El libro habla de poner la vida en en centro, de cuidarse, de tener claras las prioridades, de humanizar este mundo tan salvaje, tan poco amable, tan competitivo. Es una obra muy bien escrita, dolorosa a ratos, mucho, porque es imposible no sentirse identificado, pero también luminosa por la red de cuidados, compromiso y solidaridad que plantea, por esa otra "familia" de los protagonistas. No es una obra derrotista, es lúcida, pero deja claro que siempre hay personas que se resisten a dejarse arrastrar por la corriente imperante. 

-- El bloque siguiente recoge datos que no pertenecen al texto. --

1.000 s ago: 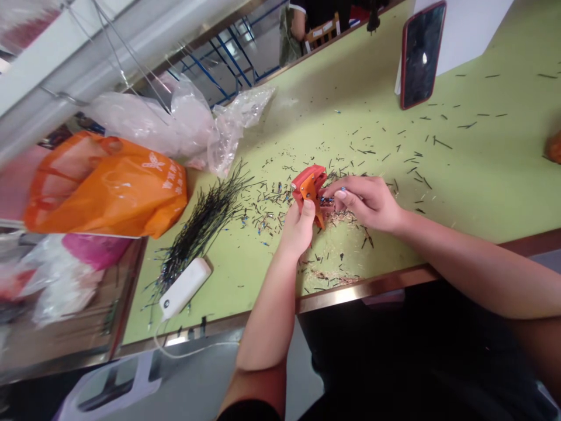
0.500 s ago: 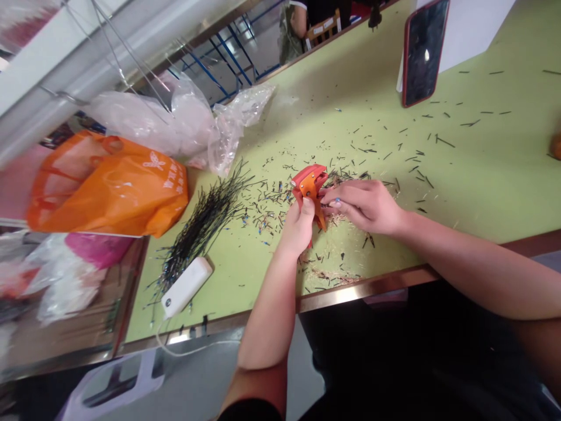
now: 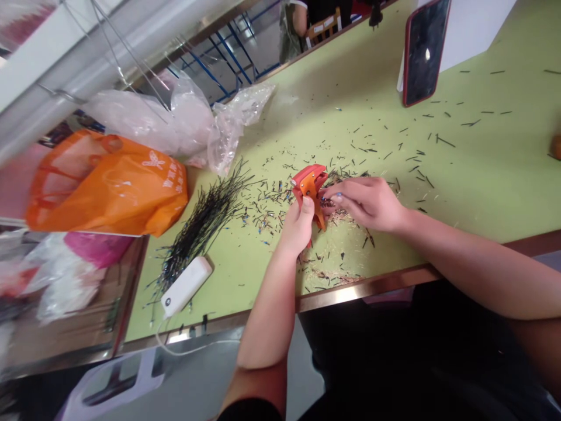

El libro incluye varias frases como puñales, páginas que, por volver al comienzo, pesan especialmente. Este párrafo, por ejemplo:

 “La pura aceptación del mundo le da miedo. Y no se refiere a la aceptación razonada y necesaria de lo que existe, esa la quiere, no más delirios. Se refiere a esa resignación entre cínica y acomodaticia de los triunfadores a cualquier escala”. 

O este otro: 

Camino ya del trabajo, salta, literalmente, de alegría y ganas de viajar, de hacer un agujero en el calendario y poder poner un trozo del mundo en pausa. Aplazar llamadas, citas, lo previsto, incluso alguna exigencia laboral, sentirse ya un poco más ligera, poder decir a Óliver que se verán pero a su vuelta, retrasar la comida familiar y esa cita con amigas que desea y al mismo tiempo le inquieta porque le falta un poco del impulso con que se zambullía en las risas y las complicidades”. 

O, sólo uno más, este: 

“Les gustaría que la necesidad no escribiera sus horarios ni los actos de sus días durante más de cuarenta horas a la semana, pero es así como sucede y tratan de construirse en el marco no elegido de sus vidas, salvando los momentos que son preciosos, planificando sueños”.

Los protagonistas de la obra, leemos, “aman el mundo demasiado como para aceptar la chapuza impuesta, la que no es fruto de la fatalidad, sino evitable”. Existiríamos el mar sirve como refugio y acicate, como estímulo para no resignarse ante la chapuza impuesta, para aceptar porque sí todo lo que está mal en este mundo. Es un libro excepcional.